Fraser Island will now officially be known as K’gari, but like Ayers Rock, it will always be called as it was when I was growing up.

Fraser Island and the beauty of Lake McKenzie.
Fraser Island and the beauty of Lake McKenzie.

What’s in a name?

For Indigenous and Torres Strait Islanders and their supporters, I realise it means a lot.

As far as the Palaszczuk government is concerned, Fraser Island will now officially be known as K’gari (C-M, June 8).

I have several close Indigenous and Islander friends and colleagues and they are indeed beautiful people.

There are times when I get the impression it’s our government that feels the need to change place names to increase its popularity, as none of my Indigenous friends rant about such issues.

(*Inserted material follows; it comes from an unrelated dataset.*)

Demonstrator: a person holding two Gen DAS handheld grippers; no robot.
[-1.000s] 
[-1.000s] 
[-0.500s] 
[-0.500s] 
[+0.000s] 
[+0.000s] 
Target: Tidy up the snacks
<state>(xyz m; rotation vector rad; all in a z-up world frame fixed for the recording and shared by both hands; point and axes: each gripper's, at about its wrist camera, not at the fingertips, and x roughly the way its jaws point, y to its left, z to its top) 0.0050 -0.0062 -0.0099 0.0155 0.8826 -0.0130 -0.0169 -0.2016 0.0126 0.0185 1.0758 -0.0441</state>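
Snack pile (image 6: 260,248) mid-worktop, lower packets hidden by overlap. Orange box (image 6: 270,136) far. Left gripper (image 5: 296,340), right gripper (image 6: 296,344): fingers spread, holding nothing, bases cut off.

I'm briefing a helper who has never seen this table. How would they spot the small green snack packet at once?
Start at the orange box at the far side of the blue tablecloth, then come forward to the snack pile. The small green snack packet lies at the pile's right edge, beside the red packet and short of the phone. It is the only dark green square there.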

Like Ayers Rock, Fraser Island will always be called as it was when I was growing up.

My fishermen friends only ever say they’re off to Fraser for a week.

Is this wrong among non-Indigenous people? I certainly don’t think so.

K’gari might mean paradise in the language of the Butchulla people and to us it is a paradise too in the true meaning of the word.

Why cannot we all exist together and use whatever name suits us?

I realise K’gari will be used in all official correspondence from now on but a little mutual give and take is needed.

Ken Johnston, Rochedale South

Silly name changing and altering history sum up the total of Premier Annastacia Palaszczuk’s achievements.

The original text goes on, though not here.